Let’s begin by thinking about some common behaviors you might see every day in programs for infants, toddlers, preschoolers and school-agers:

  • Solomon is a young infant. He cries for long portions of the day.
  • Flora has pulled every toy off the shelf and keeps going back for more. She is always right behind you every time you try to start cleaning up. She doesn’t seem to want to play with the toys. She’s just really interested in touching everything.
  • You told Hilary it was time to get a diaper change. She yelled, “No!” and ran away from you.
  • Zoe is having lunch in a highchair. She says, “All done” and starts throwing peas on the ground. She barely ate anything.
  • Carli and Claire only want to play with each other. They tell other children, “You can’t play with us.”
  • Clark does not nap. He never falls asleep and is always moving when asked to lie down.
  • Aylen comes running to you screaming, “He hit me!”
  • It’s time to go to elementary school, but Taylor is still eating breakfast and moving very slowly.
  • Two boys get in a fight over who deserves a foul in their pick-up basketball game.
  • Claire keeps getting the candy she got at school out of her backpack even though she has been asked several times to put it away.

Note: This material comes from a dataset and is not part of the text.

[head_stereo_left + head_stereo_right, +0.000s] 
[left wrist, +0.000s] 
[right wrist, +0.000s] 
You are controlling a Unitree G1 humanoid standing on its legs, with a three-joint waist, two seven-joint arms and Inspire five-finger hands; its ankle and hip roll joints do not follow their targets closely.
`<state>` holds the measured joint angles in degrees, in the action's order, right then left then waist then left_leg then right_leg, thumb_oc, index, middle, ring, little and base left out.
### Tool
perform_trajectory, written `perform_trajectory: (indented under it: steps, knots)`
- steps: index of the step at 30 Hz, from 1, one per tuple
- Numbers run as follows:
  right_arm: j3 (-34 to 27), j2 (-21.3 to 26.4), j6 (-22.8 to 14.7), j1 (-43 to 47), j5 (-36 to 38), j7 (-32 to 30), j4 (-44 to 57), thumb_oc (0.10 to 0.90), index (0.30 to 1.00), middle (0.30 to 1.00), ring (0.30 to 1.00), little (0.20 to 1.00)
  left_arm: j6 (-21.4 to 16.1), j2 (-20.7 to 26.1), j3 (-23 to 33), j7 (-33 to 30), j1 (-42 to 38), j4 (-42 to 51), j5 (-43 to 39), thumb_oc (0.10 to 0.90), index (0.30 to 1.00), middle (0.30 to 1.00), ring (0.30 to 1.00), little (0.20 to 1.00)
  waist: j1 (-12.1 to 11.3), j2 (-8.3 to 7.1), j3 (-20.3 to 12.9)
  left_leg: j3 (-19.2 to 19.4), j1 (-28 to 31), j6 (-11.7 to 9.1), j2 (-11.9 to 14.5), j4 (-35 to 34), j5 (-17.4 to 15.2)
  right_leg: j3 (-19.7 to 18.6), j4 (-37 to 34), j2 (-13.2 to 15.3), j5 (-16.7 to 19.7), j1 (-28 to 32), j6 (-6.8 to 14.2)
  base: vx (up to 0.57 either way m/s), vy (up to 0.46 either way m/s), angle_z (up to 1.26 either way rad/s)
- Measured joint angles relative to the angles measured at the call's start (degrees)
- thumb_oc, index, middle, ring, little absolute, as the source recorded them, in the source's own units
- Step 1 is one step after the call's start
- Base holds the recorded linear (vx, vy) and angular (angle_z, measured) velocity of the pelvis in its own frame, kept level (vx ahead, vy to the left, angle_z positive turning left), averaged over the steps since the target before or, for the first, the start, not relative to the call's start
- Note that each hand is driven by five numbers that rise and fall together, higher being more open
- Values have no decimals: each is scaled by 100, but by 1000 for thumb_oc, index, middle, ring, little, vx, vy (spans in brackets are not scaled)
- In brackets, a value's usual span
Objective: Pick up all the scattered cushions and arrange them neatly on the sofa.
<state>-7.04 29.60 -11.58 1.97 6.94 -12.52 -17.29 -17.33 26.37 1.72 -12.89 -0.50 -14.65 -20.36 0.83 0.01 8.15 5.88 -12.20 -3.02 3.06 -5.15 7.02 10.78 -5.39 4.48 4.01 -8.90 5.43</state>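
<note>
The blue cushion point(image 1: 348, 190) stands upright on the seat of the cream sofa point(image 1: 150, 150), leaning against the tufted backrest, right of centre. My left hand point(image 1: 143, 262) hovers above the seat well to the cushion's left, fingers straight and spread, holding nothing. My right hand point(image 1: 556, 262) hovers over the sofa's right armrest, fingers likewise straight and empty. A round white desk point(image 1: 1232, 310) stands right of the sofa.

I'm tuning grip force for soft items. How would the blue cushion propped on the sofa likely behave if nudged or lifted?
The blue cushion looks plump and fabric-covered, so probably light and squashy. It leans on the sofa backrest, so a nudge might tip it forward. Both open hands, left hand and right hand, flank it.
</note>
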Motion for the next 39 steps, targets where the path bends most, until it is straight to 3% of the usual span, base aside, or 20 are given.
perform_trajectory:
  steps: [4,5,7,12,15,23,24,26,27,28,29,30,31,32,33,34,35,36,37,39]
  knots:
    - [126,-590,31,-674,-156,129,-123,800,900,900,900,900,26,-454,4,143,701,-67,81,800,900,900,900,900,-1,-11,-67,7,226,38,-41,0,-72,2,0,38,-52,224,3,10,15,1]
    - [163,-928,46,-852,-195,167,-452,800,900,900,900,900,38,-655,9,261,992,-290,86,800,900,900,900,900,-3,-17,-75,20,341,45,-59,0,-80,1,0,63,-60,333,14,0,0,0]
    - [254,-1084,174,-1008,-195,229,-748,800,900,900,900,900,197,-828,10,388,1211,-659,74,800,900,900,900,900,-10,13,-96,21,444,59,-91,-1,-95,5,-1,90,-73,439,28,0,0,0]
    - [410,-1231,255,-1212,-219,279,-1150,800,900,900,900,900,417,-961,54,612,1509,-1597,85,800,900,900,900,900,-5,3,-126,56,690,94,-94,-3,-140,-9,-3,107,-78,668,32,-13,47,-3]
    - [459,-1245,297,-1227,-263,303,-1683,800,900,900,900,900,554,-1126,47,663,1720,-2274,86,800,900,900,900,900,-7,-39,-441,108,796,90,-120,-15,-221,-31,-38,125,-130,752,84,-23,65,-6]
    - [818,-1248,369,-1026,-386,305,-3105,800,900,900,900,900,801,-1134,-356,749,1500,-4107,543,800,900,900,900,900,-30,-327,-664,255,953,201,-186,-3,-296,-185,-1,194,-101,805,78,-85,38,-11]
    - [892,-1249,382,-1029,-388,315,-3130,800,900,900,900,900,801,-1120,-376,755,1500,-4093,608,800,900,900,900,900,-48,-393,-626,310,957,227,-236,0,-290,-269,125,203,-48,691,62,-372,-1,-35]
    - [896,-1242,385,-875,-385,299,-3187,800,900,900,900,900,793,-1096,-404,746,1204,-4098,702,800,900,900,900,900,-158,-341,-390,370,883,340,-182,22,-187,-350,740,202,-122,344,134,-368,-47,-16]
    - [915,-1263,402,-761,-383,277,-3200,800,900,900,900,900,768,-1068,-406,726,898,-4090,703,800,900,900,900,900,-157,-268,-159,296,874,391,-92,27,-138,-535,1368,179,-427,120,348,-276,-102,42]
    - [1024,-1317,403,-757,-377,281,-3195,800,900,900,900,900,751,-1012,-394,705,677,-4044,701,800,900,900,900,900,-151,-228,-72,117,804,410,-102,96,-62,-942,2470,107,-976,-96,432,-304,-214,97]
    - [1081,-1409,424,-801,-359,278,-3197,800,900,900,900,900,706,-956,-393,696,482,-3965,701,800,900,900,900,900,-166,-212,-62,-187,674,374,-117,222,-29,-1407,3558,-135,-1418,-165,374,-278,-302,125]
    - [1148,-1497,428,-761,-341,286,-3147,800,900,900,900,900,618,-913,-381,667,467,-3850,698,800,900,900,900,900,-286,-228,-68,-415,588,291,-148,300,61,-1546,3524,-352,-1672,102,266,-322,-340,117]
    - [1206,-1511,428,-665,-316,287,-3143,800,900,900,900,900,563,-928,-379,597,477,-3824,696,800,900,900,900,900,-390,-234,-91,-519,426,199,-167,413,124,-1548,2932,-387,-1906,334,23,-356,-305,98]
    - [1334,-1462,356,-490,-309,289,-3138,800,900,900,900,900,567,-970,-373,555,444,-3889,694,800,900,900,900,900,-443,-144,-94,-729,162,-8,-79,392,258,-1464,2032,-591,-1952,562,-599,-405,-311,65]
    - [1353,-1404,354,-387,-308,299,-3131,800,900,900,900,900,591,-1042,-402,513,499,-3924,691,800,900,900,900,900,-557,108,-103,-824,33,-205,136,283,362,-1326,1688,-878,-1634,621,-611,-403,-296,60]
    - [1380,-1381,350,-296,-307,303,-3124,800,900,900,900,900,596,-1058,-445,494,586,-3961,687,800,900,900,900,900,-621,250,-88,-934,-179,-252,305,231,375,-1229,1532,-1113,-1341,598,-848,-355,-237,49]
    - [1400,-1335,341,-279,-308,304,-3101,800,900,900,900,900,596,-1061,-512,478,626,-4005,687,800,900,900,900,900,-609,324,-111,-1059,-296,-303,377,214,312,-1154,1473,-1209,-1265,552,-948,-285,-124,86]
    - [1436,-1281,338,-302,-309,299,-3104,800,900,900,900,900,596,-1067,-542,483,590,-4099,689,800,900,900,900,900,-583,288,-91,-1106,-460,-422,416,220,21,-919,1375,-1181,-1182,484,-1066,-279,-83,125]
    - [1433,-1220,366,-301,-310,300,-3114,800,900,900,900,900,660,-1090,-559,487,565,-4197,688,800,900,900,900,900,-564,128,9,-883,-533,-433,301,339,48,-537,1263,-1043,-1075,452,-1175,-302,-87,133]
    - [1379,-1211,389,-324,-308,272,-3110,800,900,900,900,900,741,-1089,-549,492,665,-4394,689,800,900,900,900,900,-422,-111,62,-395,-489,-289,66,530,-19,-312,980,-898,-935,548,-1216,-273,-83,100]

Based on what you have seen, heard, or experienced in your work or in your community, do these scenarios ring true? Have you seen them happen? Have you experienced them? If you have spent time in family child care programs serving young children and youth, you have likely seen some or all of these behaviors. They are reflections of typical child development. We all go through stages as we grow, and certain behaviors can be expected at certain stages. This does not mean that all behaviors are easy for us as adults to deal with. It does mean that we can be prepared to recognize behaviors as reflections of growth and help children develop and mature. You will learn more about this in the Cognitive Development course.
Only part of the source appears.